Random Search for Hyper-Parameter Optimization

Grid search and manual search are the most widely used strategies for hyper-parameter optimization. This paper shows empirically and theoretically that randomly chosen trials are more efficient for hyper-parameter optimization than trials on a grid. Empirical evidence comes from a comparison with a large previous study that used grid search and manual search to configure neural networks and deep belief networks. Compared with neural networks configured by a pure grid search, we find that random search over the same domain is able to find models that are as good or better within a small fraction of the computation time. Granting random search the same computational budget, random search finds better models by effectively searching a larger, less promising configuration space. Compared with deep belief networks configured by a thoughtful combination of manual search and grid search, purely random search over the same 32-dimensional configuration space found statistically equal performance on four of seven data sets, and superior performance on one of seven. A Gaussian process analysis of the function from hyper-parameters to validation set performance reveals that for most data sets only a few of the hyper-parameters really matter, but that different hyper-parameters are important on different data sets.

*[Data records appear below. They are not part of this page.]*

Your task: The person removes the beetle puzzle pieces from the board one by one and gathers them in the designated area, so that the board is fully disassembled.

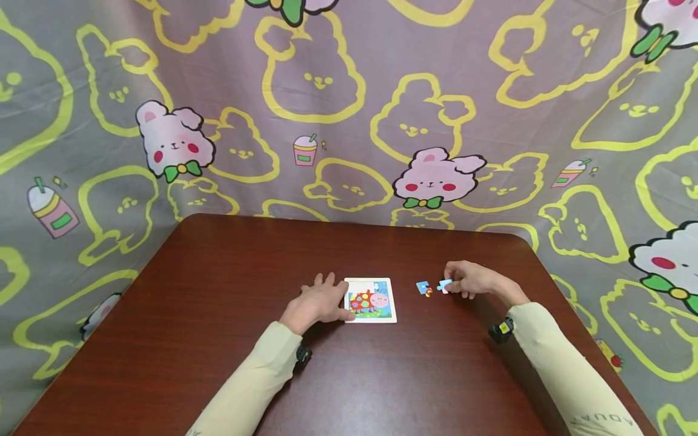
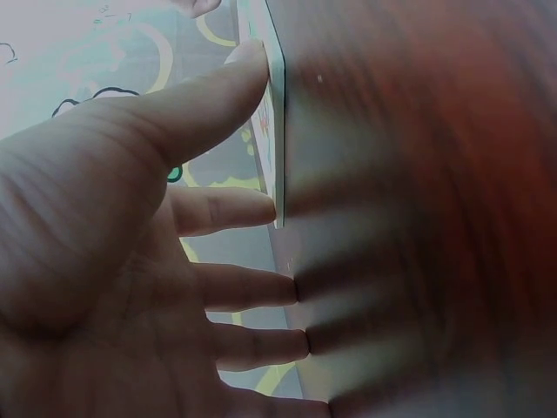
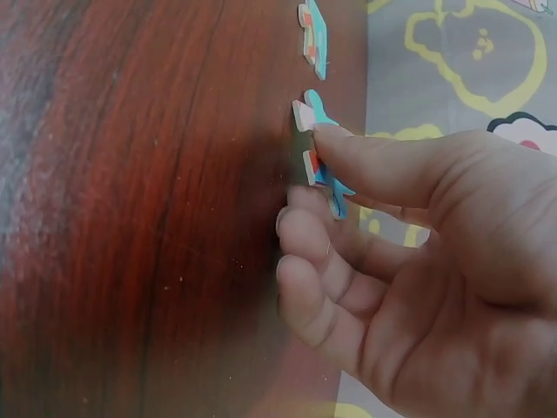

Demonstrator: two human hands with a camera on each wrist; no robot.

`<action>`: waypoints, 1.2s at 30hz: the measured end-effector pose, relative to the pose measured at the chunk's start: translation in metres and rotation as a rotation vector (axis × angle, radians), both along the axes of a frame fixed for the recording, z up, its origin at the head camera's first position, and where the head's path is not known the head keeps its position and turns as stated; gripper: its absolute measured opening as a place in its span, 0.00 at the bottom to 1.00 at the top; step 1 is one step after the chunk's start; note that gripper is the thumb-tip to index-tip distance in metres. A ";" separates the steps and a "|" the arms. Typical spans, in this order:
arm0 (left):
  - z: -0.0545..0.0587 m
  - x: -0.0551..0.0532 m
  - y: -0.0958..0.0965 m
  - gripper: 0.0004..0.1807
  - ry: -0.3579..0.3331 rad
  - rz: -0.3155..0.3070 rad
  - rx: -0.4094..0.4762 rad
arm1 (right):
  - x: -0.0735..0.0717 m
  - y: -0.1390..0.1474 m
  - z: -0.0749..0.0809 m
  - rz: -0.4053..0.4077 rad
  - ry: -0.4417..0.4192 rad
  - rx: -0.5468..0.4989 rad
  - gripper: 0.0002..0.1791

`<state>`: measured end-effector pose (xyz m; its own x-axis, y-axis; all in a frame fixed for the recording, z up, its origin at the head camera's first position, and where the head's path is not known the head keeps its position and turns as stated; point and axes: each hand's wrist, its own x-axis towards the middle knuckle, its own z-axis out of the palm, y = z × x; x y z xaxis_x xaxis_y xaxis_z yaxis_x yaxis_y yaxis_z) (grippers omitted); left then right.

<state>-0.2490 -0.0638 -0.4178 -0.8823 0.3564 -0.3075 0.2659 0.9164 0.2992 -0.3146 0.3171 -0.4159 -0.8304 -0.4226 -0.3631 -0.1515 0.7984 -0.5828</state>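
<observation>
A white-framed jigsaw puzzle (image 1: 371,301) with a spotted ladybug picture lies on the table, and a blank white area shows at its upper left. My left hand (image 1: 320,301) rests at its left edge, fingers spread and fairly straight, thumb on the lower corner of the frame. In the left wrist view the thumb (image 2: 209,96) touches the frame's edge (image 2: 277,139). Off to the right, my right hand (image 1: 473,278) pinches a light-blue puzzle piece (image 1: 444,286) between thumb and fingers. Another blue puzzle piece (image 1: 423,287) lies just left of it.
The dark reddish-brown table (image 1: 245,260) has rounded far corners. Behind and around it hangs a grey cloth (image 1: 338,72) with yellow outlines and white cartoon animals. Each wrist carries a black strapped device (image 1: 501,330).
</observation>
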 end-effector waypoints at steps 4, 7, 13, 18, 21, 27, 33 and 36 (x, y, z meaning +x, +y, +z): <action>0.001 0.001 0.000 0.44 0.002 0.002 -0.001 | 0.000 0.000 -0.001 -0.011 0.026 0.028 0.07; 0.001 0.001 0.000 0.44 0.003 0.001 -0.003 | 0.000 0.001 -0.001 -0.028 0.029 0.045 0.09; 0.001 0.002 0.001 0.44 0.002 0.002 -0.005 | 0.002 -0.003 0.000 -0.031 0.050 0.085 0.14; 0.001 0.002 0.002 0.44 0.006 -0.001 -0.007 | 0.006 -0.016 0.007 0.011 0.095 0.072 0.13; 0.001 0.001 0.001 0.44 0.006 0.004 -0.008 | 0.009 -0.029 0.010 0.034 0.107 0.035 0.11; 0.003 0.002 0.001 0.44 0.003 0.004 -0.013 | 0.013 -0.059 0.008 0.072 0.149 0.042 0.13; 0.002 0.003 0.002 0.44 0.005 0.002 -0.011 | 0.015 -0.079 0.006 0.098 0.212 0.033 0.16; 0.002 0.003 0.002 0.44 0.007 0.000 -0.012 | 0.017 -0.086 0.006 0.084 0.214 0.005 0.17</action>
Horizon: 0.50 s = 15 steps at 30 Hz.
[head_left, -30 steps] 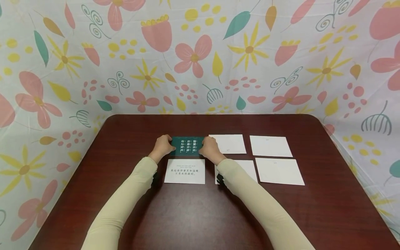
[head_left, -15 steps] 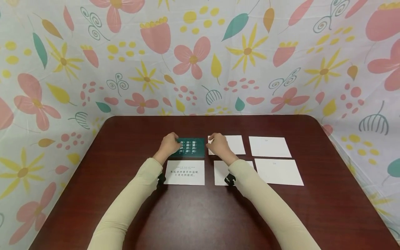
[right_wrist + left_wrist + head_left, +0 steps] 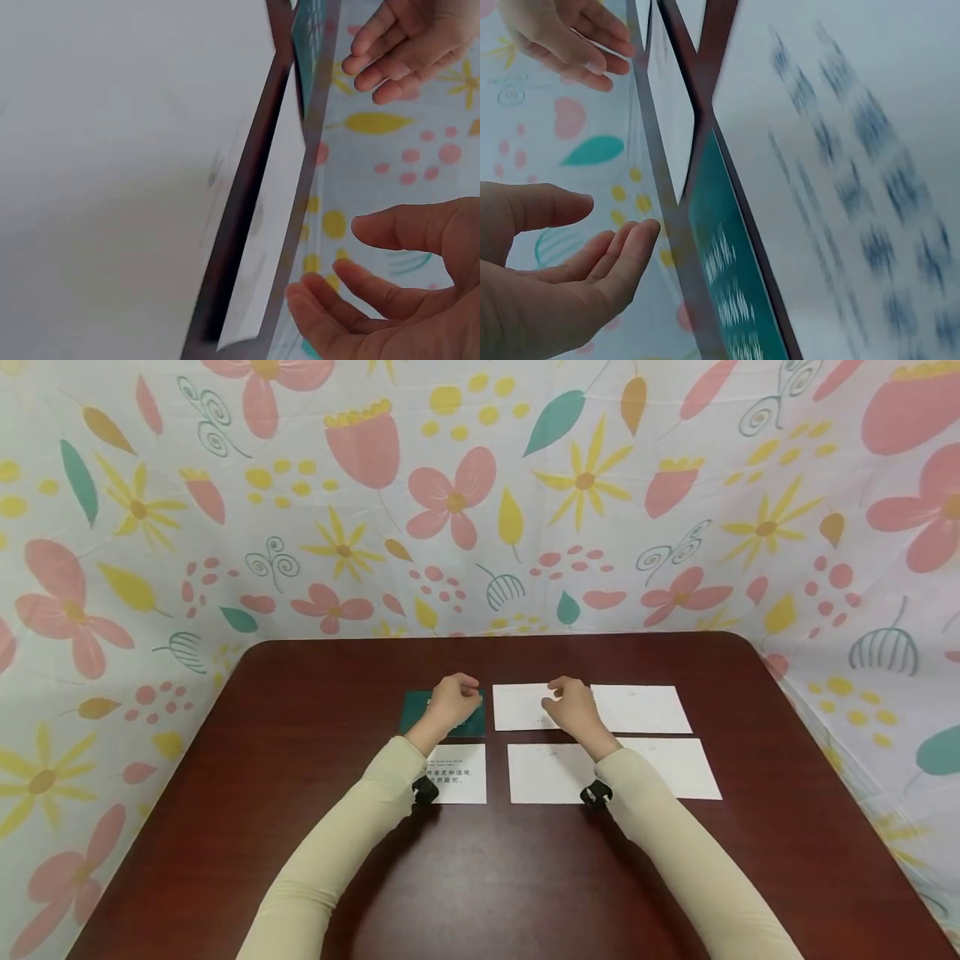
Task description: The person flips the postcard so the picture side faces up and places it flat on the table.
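My left hand (image 3: 450, 703) hovers over the dark green card (image 3: 414, 708), its fingers loosely bent and nothing between them. White characters on that card show in the left wrist view, while the hand hides most of them in the head view. My right hand (image 3: 573, 706) is over the white card (image 3: 517, 708) in the back row, thumb and fingers apart and holding nothing. A white card with printed characters (image 3: 465, 777) lies in front of the green one, partly covered by the left forearm. Both wrist views show the hands lifted off the cards.
Two blank-looking white cards lie in the front row: one in the middle (image 3: 543, 777) and one at the right (image 3: 686, 768). Another white card (image 3: 645, 708) is at the back right. A floral cloth (image 3: 465, 568) hangs behind the brown table (image 3: 480, 877).
Both hands have let go of the green card, which stays flat on the table. They have moved right, the left hand now over the green card and the right over the white card beside it.
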Available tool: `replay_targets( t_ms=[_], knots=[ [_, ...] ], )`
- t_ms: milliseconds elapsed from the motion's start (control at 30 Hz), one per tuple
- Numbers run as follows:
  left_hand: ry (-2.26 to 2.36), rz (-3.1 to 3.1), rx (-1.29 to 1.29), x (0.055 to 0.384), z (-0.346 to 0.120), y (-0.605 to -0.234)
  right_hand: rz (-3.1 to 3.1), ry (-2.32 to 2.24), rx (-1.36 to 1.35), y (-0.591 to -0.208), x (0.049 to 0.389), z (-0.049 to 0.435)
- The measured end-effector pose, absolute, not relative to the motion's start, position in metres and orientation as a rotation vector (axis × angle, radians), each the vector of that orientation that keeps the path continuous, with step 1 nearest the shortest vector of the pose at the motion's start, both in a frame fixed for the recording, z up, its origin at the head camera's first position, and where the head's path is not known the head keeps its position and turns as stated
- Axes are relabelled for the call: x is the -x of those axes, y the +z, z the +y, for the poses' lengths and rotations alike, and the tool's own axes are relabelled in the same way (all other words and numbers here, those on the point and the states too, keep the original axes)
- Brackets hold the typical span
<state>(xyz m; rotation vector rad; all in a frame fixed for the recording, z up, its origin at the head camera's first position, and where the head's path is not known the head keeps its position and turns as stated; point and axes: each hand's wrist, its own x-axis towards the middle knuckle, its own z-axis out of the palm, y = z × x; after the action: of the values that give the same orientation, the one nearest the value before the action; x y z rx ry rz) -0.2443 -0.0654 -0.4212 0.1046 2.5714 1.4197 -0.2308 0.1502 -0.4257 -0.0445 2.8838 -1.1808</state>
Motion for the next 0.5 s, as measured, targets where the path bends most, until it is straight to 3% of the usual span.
replay_targets(
  t_ms=[500],
  knots=[
    [1.440,2.410,-0.066,0.242,-0.036,-0.433,2.830,-1.064,-0.068,-0.436,0.227,0.173]
  ],
)
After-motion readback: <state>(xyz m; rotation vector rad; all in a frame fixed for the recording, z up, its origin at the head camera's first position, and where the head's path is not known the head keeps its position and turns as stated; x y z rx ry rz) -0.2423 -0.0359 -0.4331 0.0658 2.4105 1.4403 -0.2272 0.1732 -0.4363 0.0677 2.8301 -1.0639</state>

This phenomenon makes grid search a poor choice for configuring algorithms for new data sets. Our analysis casts some light on why recent "High Throughput" methods achieve surprising success--they appear to search through a large number of hyper-parameters because most hyper-parameters do not matter much. We anticipate that growing interest in large hierarchical models will place an increasing burden on techniques for hyper-parameter optimization; this work shows that random search is a natural baseline against which to judge progress in the development of adaptive (sequential) hyper-parameter optimization algorithms.

[1]  J. Halton On the efficiency of certain quasi-random sequences of points in evaluating multi-dimensional integrals , 1960 .

[2]  Richard Bellman,et al.  Adaptive Control Processes: A Guided Tour , 1961, The Mathematical Gazette.

[3]  John A. Nelder,et al.  A Simplex Method for Function Minimization , 1965, Comput. J..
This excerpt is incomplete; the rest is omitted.